### Requirement
Write the listing out again word for word, skipping each picture.

### Data
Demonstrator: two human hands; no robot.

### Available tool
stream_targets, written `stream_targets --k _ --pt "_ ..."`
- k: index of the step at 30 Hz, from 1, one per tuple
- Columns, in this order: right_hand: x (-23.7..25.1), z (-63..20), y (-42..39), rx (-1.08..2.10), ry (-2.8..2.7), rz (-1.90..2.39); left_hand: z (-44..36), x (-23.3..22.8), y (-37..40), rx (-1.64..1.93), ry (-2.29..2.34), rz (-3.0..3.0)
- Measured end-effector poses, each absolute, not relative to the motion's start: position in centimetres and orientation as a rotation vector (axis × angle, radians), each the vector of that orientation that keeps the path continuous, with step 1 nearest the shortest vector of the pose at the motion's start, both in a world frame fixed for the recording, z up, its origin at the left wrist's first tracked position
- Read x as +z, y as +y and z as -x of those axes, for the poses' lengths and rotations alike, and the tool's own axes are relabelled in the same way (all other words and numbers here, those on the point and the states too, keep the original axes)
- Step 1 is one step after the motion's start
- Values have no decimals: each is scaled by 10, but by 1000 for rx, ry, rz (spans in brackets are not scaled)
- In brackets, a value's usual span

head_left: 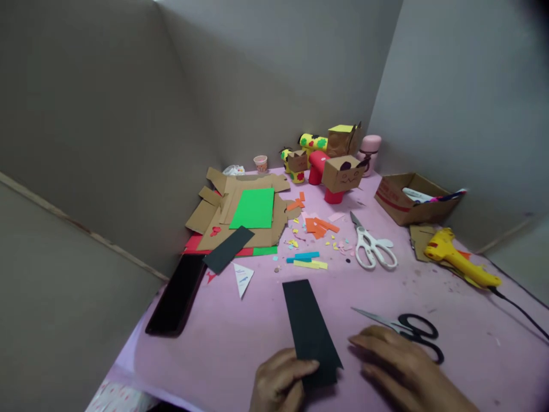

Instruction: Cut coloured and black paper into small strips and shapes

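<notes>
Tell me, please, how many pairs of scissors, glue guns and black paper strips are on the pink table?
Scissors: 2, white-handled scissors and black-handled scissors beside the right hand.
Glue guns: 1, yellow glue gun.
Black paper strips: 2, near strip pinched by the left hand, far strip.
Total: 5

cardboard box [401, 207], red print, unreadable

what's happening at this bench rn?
A person sits at a pink table littered with craft scraps. The left hand pinches the near end of a black paper strip lying flat. The right hand rests beside it, next to black-handled scissors. White scissors, a yellow glue gun and cardboard figures sit farther back.
</notes>
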State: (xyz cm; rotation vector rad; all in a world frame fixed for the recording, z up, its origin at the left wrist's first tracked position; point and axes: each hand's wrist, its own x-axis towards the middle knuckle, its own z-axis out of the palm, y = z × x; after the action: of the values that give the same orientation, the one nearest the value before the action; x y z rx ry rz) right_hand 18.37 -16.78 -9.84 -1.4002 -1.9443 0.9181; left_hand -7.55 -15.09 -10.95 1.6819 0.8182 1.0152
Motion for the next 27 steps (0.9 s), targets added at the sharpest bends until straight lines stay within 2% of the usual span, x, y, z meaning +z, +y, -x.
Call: stream_targets --k 4,7,11,17,18,21,24,27 --pt "-103 -128 -159 1675 -1067 1221 74 -95 -151 945 778 -1646" --pt "-101 -117 -150 1752 -913 1166 66 -90 -152 934 836 -1470" --pt "-91 -113 -140 1534 -867 1208 47 -92 -150 1067 934 -867" --pt "-91 -145 -147 1393 -984 1279 25 -97 -148 902 1110 -732" --pt "-95 -162 -152 1320 -1041 1342 23 -97 -148 907 1131 -699" --pt "-110 -221 -169 591 -1648 1797 22 -97 -149 933 1164 -594" --pt "-123 -261 -183 417 -2011 1845 20 -97 -150 957 1171 -508" --pt "-123 -266 -183 346 -2181 1893 15 -99 -151 981 1175 -463"
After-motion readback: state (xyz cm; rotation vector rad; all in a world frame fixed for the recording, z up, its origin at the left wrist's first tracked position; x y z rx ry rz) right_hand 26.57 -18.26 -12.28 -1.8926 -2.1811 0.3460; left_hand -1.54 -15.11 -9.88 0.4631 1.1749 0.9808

### Exercise result
Demonstrator: two human hands; no robot.

### Available tool
stream_targets, written `stream_targets --k _ --pt "_ ..."`
- k: index of the step at 30 Hz, from 1, one per tuple
- Columns, in this order: right_hand: x (-23.7..25.1), z (-63..20), y (-42..39), rx (-1.08..2.10), ry (-2.8..2.7), rz (-1.90..2.39); left_hand: z (-44..36), x (-23.3..22.8), y (-37..40), rx (-1.64..1.93), ry (-2.29..2.34), rz (-3.0..3.0)
- Measured end-effector poses, each absolute, not relative to the motion's start: position in centimetres and orientation as a rotation vector (axis × angle, radians), each the vector of that orientation that keeps the path continuous, with step 1 nearest the shortest vector of the pose at the motion's start, both in a world frame fixed for the recording, z up, its origin at the left wrist's first tracked position
- Read x as +z, y as +y and z as -x of those axes, for the poses' lengths and rotations alike, and the tool's own axes are relabelled in the same way (all other words and numbers here, those on the point and the states too, keep the original axes)
- Step 1 is one step after the motion's start
- Values have no decimals: each is scaled by 10, but by 1000 for rx, ry, rz (spans in brackets are not scaled)
- In brackets, a value's usual span

head_left: 

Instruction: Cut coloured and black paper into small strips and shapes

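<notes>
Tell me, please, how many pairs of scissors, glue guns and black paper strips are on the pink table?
Scissors: 2, white-handled scissors and black-handled scissors beside the right hand.
Glue guns: 1, yellow glue gun.
Black paper strips: 2, near strip pinched by the left hand, far strip.
Total: 5

cardboard box [401, 207], red print, unreadable

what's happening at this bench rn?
A person sits at a pink table littered with craft scraps. The left hand pinches the near end of a black paper strip lying flat. The right hand rests beside it, next to black-handled scissors. White scissors, a yellow glue gun and cardboard figures sit farther back.
</notes>
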State: (xyz cm; rotation vector rad; all in a world frame fixed for the recording, z up, its origin at the left wrist's first tracked position; point and axes: each hand's wrist, its own x-axis towards the middle knuckle, its own z-axis out of the palm, y = z × x; after the action: of the values that give the same orientation, the one nearest the value before the action; x y z rx ry rz) right_hand 18.37 -16.78 -9.84 -1.4002 -1.9443 0.9181; left_hand -7.55 -15.09 -10.95 1.6819 0.8182 1.0152
Motion for the next 27 steps (0.9 s), targets added at the sharpest bends until straight lines stay within 2% of the usual span, x, y, z meaning +z, +y, -x.
Call: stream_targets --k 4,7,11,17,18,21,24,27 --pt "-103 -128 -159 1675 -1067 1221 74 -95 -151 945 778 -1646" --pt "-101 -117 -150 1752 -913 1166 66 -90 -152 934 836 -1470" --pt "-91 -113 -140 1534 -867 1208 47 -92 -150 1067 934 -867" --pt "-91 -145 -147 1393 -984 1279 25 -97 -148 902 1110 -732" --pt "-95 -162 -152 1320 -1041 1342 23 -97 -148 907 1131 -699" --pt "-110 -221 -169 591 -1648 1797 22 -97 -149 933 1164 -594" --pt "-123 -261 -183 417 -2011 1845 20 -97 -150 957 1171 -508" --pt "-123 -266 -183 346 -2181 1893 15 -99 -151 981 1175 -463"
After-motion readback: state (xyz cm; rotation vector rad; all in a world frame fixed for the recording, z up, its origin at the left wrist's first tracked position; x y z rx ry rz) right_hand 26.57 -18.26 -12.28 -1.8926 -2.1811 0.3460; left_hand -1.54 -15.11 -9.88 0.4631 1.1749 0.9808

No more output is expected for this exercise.